● **Task statement**: Scan the entries below, and for each line that includes the word "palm", make a copy.

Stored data
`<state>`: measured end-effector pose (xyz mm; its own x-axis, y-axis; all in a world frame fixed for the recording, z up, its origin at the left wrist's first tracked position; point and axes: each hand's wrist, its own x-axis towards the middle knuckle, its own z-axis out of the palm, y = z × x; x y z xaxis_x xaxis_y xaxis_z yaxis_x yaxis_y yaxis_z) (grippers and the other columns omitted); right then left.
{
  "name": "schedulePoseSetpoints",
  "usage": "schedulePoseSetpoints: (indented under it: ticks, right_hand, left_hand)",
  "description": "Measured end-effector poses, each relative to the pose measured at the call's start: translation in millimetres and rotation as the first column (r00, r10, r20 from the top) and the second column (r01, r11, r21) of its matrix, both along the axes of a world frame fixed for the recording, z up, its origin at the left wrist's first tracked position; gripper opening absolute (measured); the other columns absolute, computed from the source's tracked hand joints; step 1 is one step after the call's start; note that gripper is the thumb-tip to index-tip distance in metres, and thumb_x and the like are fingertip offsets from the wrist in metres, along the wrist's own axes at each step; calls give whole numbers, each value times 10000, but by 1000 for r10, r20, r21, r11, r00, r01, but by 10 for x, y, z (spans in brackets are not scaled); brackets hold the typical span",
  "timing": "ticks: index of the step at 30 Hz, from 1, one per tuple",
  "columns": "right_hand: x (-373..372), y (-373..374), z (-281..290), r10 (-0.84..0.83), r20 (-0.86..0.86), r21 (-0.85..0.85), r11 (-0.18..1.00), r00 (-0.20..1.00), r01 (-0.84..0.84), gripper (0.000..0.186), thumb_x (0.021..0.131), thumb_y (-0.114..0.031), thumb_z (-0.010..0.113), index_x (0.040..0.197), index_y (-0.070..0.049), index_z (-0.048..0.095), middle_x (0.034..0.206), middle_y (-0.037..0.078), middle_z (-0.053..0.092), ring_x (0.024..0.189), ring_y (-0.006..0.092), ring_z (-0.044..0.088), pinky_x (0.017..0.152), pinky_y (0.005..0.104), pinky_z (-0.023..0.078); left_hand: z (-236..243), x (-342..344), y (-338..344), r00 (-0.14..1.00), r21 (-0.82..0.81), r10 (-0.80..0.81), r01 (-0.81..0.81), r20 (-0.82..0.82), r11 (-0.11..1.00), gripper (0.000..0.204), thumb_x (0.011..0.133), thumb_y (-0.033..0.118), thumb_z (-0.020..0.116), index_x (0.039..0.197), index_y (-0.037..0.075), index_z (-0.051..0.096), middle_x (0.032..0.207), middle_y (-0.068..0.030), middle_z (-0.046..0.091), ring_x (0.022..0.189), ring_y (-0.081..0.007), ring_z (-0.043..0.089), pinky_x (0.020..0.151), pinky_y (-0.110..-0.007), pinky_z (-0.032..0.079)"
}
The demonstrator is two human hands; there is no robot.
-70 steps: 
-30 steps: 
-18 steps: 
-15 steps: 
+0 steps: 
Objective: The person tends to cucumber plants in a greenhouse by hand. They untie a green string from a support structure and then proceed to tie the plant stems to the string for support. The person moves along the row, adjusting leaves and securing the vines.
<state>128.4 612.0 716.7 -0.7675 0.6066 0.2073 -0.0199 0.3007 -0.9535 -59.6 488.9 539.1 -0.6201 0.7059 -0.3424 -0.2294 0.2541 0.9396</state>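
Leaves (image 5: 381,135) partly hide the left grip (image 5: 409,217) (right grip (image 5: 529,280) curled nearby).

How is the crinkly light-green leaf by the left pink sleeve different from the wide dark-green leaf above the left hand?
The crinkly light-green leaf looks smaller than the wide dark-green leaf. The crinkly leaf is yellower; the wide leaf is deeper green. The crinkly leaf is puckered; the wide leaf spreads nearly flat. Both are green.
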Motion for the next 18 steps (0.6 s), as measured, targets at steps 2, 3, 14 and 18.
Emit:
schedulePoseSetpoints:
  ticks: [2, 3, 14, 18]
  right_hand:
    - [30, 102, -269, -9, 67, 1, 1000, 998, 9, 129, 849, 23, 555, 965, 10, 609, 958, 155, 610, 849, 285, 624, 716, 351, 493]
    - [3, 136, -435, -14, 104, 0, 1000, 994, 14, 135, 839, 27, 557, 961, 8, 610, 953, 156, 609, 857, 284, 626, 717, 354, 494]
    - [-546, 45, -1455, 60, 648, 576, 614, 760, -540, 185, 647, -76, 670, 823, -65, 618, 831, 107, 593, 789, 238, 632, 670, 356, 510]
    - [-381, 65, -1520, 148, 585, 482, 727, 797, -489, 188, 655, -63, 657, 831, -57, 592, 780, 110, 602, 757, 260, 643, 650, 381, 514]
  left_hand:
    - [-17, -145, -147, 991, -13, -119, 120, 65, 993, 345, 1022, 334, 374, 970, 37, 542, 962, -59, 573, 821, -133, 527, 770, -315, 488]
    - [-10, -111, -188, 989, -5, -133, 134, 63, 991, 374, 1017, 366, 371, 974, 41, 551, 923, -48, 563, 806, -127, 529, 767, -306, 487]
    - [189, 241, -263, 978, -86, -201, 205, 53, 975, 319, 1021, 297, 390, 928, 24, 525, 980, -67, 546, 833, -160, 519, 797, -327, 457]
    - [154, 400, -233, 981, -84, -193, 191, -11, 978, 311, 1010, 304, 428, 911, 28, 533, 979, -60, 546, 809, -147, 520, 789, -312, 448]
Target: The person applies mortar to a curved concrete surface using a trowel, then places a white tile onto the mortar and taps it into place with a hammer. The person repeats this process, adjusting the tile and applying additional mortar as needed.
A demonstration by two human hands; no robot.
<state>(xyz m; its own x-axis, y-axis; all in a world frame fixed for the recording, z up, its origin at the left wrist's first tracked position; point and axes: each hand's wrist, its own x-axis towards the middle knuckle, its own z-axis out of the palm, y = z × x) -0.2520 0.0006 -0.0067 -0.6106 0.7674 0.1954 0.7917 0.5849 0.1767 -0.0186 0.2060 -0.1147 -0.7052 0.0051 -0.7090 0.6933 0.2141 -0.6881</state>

● **Your response**:
`<state>`: measured end-effector pose (xyz mm; its own x-axis, y-axis; all in a world frame fixed for the recording, z up, its origin at the left wrist's first tracked position; point and axes: each hand's wrist, its own x-axis towards the middle knuckle, its own z-axis out of the palm, y = z × x; x y z xaxis_x xaxis_y xaxis_z yaxis_x yaxis_y yaxis_z) (grippers and the other columns omitted); right then left.
<state>(xyz m; its own x-axis, y-axis; all in a world frame fixed for the recording, z up, its origin at the left wrist's first tracked position; point and axes: each hand's wrist, its own x-axis towards the middle knuckle, its own z-axis out of the palm, y = z × x) -0.2520 0.0006 -0.0067 -0.6106 0.7674 0.1954 0.7917 0.5849 0.1767 -0.0186 0.2060 -0.1147 -0.7052 0.0051 -0.7090 0.6933 0.2141 -0.6881</state>

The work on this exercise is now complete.